Health and Human Services Secretary Michael O. Leavitt will appoint up to 15 voting and 15 non-voting members to the commission, while lawmakers of both parties were asked to appoint eight members to serve in non-voting positions.

"An invitation to Democrats to select four members of the Senate and House to advisory roles without a vote is wholly inadequate to lend any commission even the air of bipartisanship," House Minority Leader Nancy Pelosi, D-Calif., and Senate Minority Leader Harry Reid, D-Nev., said in a statement.

Pelosi, Reid, and other Democrats said they opposed a requirement that the commission make recommendations by Sept. 1 on how to reduce federal spending on Medicaid by $10 billion. "Regrettably, the primary initial charge of the administration's commission is to engage in a budget-driven, rather than policy-driven, exercise to produce $10 billion in 'scorable' Medicaid cuts," Sen. Max Baucus, D-Mont., and Rep. John D. Dingell, D-Mich., said in a statement.

HHS Spokesman Craig Stevens said Leavitt was "disappointed" by the Democrats' decision "but it does not deter his commitment to have a fair, balanced, open, and bipartisan commission."

The commission was a compromise struck between the Bush administration and Sen. Gordon H. Smith, R-Ore., who succeeded in March in stripping a provision from the Senate budget resolution that would have directed the Finance Committee to cut $15 billion over five years, almost all of it from Medicaid.
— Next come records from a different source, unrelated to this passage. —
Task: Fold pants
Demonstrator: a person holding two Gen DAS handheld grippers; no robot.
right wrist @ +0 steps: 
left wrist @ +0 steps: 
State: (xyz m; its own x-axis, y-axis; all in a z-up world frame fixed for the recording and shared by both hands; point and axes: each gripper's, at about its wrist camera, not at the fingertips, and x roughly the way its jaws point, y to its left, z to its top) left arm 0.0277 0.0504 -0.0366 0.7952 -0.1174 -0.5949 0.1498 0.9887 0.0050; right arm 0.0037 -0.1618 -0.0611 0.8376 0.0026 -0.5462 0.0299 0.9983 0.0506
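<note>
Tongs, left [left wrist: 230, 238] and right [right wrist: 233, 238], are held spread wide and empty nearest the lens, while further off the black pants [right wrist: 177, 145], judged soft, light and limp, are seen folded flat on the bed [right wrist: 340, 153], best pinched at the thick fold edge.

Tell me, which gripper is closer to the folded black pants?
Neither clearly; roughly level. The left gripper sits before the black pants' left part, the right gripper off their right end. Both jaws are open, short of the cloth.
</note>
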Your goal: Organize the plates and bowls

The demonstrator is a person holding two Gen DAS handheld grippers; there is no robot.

In talks with the White House and Senate GOP leaders, Smith agreed to accept $10 billion in Medicaid cuts if a presidential commission were created to recommend ways to wring savings from the program without hurting beneficiaries.

While Smith and other lawmakers urged the administration to give the National Academy of Sciences Institute of Medicine the power to administer the panel, Leavitt did not. Nor did he give members of Congress power to appoint voting members of the commission, as the lawmakers had requested.